第20章 Winter memory①
及川side
ーーー・・・
昨日の晩、遠征から帰ってきたらりおは赤い顔でおかえりを言ってきた。どこかふわふわした言動で様子もいつもと違ったから、体に触れてみるとびっくりするほど熱かった。
"風邪じゃなくてちょっと寝付きが悪いだけだからっ"
と言って病院には行かないりおに、何で寝不足なのか聞いてみた。俺のことを見て、言葉を濁すりおに理由を詰め寄ると、どうやら俺が元気がない様子を見て、自分に何か出来ないか考えていた、らしい。
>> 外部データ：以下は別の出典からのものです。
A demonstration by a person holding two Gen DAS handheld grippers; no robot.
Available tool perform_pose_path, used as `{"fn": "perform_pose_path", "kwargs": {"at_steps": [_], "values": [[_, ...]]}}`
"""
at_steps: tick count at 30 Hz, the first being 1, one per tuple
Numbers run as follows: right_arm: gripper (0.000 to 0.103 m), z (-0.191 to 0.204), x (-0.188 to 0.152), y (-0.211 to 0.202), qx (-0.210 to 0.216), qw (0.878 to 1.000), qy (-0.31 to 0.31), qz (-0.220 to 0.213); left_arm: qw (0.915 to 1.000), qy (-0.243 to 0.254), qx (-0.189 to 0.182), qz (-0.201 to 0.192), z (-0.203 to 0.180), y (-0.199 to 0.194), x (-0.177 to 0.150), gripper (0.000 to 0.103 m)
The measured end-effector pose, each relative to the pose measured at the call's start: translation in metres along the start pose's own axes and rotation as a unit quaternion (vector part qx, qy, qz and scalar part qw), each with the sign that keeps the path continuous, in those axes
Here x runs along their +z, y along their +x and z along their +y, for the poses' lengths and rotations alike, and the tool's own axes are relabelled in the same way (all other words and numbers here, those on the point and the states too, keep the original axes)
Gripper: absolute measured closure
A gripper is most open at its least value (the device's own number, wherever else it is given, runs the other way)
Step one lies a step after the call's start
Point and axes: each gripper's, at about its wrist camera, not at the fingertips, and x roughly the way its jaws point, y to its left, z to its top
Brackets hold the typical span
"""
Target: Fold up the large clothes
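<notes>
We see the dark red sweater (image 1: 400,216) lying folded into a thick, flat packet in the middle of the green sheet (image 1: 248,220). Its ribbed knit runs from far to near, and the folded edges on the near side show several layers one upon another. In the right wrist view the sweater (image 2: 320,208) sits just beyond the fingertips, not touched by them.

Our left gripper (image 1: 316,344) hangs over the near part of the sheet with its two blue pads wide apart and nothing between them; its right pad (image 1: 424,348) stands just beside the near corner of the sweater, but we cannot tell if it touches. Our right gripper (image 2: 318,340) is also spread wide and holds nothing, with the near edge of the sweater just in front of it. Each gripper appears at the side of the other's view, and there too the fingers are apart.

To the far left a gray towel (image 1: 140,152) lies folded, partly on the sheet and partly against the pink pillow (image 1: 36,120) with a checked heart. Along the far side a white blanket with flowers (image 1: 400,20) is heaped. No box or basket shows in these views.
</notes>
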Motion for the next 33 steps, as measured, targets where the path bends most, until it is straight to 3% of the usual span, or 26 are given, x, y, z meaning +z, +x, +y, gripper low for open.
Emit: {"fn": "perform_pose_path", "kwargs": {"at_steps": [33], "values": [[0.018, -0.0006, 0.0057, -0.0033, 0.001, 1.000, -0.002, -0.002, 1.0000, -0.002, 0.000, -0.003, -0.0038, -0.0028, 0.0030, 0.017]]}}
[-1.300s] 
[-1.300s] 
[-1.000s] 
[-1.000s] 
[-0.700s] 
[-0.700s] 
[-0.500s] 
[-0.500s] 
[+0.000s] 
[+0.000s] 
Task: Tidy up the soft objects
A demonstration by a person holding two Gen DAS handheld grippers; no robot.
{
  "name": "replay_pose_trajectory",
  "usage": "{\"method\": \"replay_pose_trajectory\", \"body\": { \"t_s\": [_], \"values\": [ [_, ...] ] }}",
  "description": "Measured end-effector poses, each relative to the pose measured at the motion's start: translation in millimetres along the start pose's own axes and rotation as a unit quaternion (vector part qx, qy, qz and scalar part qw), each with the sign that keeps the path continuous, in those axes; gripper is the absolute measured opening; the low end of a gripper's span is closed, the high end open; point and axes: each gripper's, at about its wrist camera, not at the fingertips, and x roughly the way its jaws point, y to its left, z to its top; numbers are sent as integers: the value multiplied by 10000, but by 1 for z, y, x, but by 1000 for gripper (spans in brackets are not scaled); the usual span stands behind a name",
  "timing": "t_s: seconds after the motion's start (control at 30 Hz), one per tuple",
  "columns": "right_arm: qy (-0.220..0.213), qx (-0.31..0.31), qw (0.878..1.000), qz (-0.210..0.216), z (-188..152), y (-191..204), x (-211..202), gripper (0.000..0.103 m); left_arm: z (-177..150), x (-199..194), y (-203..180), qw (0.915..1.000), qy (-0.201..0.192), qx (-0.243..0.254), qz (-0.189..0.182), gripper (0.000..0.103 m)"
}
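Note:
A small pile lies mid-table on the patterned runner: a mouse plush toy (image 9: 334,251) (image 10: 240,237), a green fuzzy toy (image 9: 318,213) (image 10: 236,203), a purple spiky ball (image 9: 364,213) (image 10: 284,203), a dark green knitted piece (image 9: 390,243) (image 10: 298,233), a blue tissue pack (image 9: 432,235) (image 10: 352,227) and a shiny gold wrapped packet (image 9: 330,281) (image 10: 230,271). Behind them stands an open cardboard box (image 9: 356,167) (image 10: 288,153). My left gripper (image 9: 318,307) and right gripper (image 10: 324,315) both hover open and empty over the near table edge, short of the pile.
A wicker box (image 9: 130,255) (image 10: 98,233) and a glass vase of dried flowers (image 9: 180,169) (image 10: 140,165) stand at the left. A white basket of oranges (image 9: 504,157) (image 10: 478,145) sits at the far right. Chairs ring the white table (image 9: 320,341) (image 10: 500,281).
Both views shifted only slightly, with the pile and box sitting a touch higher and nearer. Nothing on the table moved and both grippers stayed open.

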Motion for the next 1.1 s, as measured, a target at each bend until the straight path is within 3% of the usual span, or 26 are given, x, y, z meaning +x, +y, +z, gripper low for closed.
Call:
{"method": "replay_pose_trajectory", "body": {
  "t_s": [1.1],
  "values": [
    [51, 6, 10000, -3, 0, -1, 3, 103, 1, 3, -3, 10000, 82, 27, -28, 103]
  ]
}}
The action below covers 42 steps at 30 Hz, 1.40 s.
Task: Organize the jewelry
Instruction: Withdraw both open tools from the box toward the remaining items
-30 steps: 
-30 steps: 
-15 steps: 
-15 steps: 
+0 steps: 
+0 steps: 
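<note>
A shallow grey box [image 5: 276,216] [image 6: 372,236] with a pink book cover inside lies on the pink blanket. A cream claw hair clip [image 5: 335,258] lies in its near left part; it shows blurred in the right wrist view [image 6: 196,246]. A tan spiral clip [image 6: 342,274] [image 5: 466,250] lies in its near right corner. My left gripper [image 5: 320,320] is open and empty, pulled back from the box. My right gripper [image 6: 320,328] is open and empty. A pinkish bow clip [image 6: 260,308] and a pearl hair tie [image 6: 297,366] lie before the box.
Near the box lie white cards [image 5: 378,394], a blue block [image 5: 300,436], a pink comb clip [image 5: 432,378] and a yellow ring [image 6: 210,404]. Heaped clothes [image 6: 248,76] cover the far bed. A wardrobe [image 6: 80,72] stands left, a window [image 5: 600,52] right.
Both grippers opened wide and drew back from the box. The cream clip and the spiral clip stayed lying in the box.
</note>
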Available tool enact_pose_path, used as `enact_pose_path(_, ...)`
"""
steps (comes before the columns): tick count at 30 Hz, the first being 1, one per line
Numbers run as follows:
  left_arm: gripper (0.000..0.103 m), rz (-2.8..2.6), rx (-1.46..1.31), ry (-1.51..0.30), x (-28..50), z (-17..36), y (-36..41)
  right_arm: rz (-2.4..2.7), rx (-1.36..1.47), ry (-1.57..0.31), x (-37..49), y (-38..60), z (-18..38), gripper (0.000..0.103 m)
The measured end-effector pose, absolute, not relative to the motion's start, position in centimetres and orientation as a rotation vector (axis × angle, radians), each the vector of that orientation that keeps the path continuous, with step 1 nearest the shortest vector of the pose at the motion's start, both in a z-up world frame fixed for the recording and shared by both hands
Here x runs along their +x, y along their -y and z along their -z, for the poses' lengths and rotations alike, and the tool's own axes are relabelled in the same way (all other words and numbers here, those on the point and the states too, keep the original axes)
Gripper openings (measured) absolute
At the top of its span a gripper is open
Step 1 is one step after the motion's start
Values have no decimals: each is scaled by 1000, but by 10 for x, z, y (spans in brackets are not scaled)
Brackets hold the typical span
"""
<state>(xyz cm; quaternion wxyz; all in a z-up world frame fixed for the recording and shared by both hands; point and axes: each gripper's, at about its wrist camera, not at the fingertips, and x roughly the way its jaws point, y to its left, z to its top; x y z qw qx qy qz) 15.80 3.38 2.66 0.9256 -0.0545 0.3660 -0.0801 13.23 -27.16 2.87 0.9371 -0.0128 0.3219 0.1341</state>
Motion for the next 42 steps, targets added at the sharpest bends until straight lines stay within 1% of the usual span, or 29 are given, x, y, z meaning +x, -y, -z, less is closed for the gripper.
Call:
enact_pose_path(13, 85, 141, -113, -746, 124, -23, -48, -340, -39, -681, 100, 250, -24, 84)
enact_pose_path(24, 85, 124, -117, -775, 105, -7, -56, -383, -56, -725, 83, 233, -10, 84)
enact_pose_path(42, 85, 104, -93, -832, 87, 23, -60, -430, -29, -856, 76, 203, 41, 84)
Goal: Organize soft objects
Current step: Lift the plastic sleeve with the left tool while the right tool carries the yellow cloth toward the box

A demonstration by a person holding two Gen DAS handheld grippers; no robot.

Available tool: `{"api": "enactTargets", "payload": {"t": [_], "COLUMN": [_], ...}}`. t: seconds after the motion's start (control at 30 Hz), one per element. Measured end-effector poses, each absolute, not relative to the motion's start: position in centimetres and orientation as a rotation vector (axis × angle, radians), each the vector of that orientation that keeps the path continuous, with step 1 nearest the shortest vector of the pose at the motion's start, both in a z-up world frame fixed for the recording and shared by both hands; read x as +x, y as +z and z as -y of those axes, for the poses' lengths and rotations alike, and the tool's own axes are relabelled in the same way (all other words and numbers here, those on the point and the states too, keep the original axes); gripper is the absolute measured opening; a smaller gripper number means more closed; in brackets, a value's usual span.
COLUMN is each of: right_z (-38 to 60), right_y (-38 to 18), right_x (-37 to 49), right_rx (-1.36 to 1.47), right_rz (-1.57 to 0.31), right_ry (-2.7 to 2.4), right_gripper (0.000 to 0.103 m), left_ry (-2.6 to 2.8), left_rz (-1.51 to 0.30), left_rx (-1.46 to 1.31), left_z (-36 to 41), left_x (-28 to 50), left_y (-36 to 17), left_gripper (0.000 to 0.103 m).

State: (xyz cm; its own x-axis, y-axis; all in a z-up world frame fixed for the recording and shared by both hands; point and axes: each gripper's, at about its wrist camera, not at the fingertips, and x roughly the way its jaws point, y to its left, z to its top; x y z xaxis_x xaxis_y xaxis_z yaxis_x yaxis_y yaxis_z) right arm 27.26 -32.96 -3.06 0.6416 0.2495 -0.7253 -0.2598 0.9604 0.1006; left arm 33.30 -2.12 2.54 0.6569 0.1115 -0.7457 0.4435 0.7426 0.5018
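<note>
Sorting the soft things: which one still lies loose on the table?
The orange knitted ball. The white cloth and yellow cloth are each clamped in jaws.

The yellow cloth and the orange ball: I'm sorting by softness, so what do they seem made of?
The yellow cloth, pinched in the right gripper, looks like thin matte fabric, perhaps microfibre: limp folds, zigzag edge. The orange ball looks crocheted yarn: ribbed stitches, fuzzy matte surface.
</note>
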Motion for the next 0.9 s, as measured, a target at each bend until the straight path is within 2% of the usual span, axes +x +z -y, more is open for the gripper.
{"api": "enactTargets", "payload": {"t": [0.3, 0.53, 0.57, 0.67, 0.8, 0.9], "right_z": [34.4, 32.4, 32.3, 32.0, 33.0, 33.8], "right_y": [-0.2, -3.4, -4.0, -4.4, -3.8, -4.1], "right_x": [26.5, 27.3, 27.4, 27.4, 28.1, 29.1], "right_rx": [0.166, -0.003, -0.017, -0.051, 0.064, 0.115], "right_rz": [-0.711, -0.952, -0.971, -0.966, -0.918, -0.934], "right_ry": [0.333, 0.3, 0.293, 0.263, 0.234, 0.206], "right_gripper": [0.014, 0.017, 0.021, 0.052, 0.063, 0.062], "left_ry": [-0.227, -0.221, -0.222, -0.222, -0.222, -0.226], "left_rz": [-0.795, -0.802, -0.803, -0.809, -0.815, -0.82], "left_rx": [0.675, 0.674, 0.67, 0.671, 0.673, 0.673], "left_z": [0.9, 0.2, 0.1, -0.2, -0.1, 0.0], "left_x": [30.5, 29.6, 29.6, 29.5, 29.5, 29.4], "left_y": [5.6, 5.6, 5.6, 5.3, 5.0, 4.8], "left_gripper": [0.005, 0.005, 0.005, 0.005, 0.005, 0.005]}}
・・・はぁ。
考え込んで三日も寝れない!?
お前どんだけ俺のこと好きなんだよ!
・・・って、俺の隣で子供みたいな顔して眠るりおを見て思った。
ほんとさ・・・
「馬鹿だよね・・・お前って・・・」
他の女の子みたいに、何も知らないまま、
きゃー!及川さーん!とか言ってるだけでいいのに・・・
何も傷つかずに、ただの従姉妹でいれば・・・。
なのにこんなに踏み込んじゃってさ。
って・・・俺が踏み込ませたのかな?
兎に角、ただの女の子なら・・・
こんなに特別な感情、抱かなかっただろうな・・・
人混みの中でも、その存在に気付かずに通り過ぎてしまえたのに・・・
今じゃいつだって、お前のそそっかしい姿探してる、
なんて、口に出して言ってやんないけどさ。
でも、そんなお前に俺は心配かけてたんだね。
お前がそんな風に見てたなんて知らなかった。
ほんと、お前は俺を孤独にさせないのが上手いよね。
参ったよ・・・
「いつまでもくよくよしてらんないよね・・・」
思い出はあの夜に、全部置いてきたから。
俺にはバレーがある。リーグも始まった。